Commençons par le commencement : dans notre précédente chronique nous avions souligné que le Haut-Commissaire au plan, nommé en septembre 2020, avait repris, pour le compte de la Macronie une antienne vieille de plus de 50 ans.
Cette affirmation d'une double solution en effet, "avoir" plus d'enfants ou recourir à l'immigration, ne fait que reprendre celle de Michel Debré. Celui-ci de janvier 1959, jusqu'au 14 avril 1962, avait dirigé le premier gouvernement de la cinquième république. Démonétisé par son attitude lors du procès du général Salan, en mai, l'ancien comploteur renégat de l'Algérie française avait été battu en Indre-et-Loire aux élections législatives de novembre, pourtant victorieuses pour le parti gaulliste. Il ne réussit lui-même à retrouver un siège à l'Assemblée nationale qu'à la faveur d'une élection partielle dans l'île de La Réunion en 1963.
Cette année-là, il publiait son livre intitulé "Au Service de la Nation". Dans cet ouvrage il assigne, rappelait cette chronique en 2018, pour l'Hexagone un objectif démographique de 100 millions d'habitants. La natalité française n'y suffisant pas, il fallait, selon l'auteur, recourir à l'immigration. Et, à l'époque, l'un de ses disciples, un certain Chirac, maître de conférences à Sciences Po, en recommandait chaudement la lecture à ses étudiants. (1)
→(1) Lire aussi : L'Insolent du 26 octobre 2018 "L'Immigration fille d'une idéologie"
Certes, revenant sur son idée fixe, Michel Debré s'est également époumoné des années durant à exhorter à "l'aide à la famille d'au moins 3 enfants". Mais prêchant dans le vide, orateur déplorable et personnage profondément impopulaire, il se révélait incapable de convaincre quiconque. Lorsqu'il intervenait à la télévision sur ce thème il réussissait même l'exploit de faire reculer le pourcentage des personnes initialement favorables à son point de vue.

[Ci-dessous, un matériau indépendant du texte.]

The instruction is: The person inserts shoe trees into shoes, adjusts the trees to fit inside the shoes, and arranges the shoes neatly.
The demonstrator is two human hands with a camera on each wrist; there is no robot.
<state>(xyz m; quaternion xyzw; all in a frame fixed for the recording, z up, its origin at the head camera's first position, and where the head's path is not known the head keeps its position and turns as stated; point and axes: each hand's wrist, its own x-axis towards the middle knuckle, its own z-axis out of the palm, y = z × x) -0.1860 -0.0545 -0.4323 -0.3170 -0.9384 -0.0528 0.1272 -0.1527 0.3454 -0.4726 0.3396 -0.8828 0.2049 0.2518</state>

Son objectif véritable, assez clairement celui d'assurer à la France, par le nombre de ses habitants, la première place en Europe, n'a jamais pu être atteint.
Resta durablement en place l'héritage immigrationniste que devait alourdir, à partir de 1976, une série de textes de nature réglementaire décrétés au titre du regroupement familial. Un tel rassemblement des familles n'était doctrinalement conçu et pratiquement programmé que sur le territoire de l'Hexagone, cela va sans dire.
Tout cela avait été théorisé, au départ, au nom de la grandeur nationale.
Or, les récentes déclarations du Plan envisagent un nouvel objectif, ligne de mire de la même politique : sauver le modèle social français. Pour consolider nos régimes de retraites par répartition, évidemment menacés par l'allongement de l'espérance de vie, mais aussi pour combler un certain nombre de trous dans la raquette démographique, il faut déclare-t-on derechef en 2021, "accueillir des personnes d’autres pays".
D'autres pays, mais de quels pays parle-t-on ? Entre-temps en effet, de 1963 à 2021, une évolution décisive doit être prise en compte, qui change tout. Il y a encore 50 ans, on appelait "immigrés" des Européens, majoritairement de culture catholiques, des Polonais, des Flamands, des Italiens, des Espagnols, des Portugais, etc. Sur une ou deux générations l'assimilation totale de leurs enfants ne posait aucun problème particulier.
Trop souvent n'entendons-nous parler, aujourd'hui encore, de la question migratoire comme s'il s'agissait exclusivement d'un problème franco-français. "S'assimilent-ils à notre modèle social ?" "Comment vivent-ils notre rapport à la laïcité ?"etc. Une telle approche pourrait peut-être certes être considérée comme légitime et féconde, à la condition, non satisfaite, de ne pas perdre de vue la dimension plus large et plus profonde de toutes ces questions. Elles se posent à l'évidence et se résolvent, de plus en plus difficilement, ou plutôt elles demeurent bloquées d'autant que la lâcheté des pouvoirs publics y concourt.
On ne peut pas esquiver le fait que les anciens pays, dont les ressortissants venaient compenser la démographie française défaillante, connaissent exactement les mêmes problèmes de dénatalité. Les candidats à l'immigration viennent désormais du Pakistan, de l'Afrique subsaharienne, du Maghreb ou de l'Asie mineure.
Nous nous trouvons en présence d'un double mouvement résultant du repli général de la démographie européenne, et pas seulement hexagonale, confronté à un appel d'air du capitalisme financier mondial.
Les considérations planificatrices d'autrefois deviennent dès lors inadaptées, ridicules ou même clairement antinationales.
Les réfuter devient un devoir civique.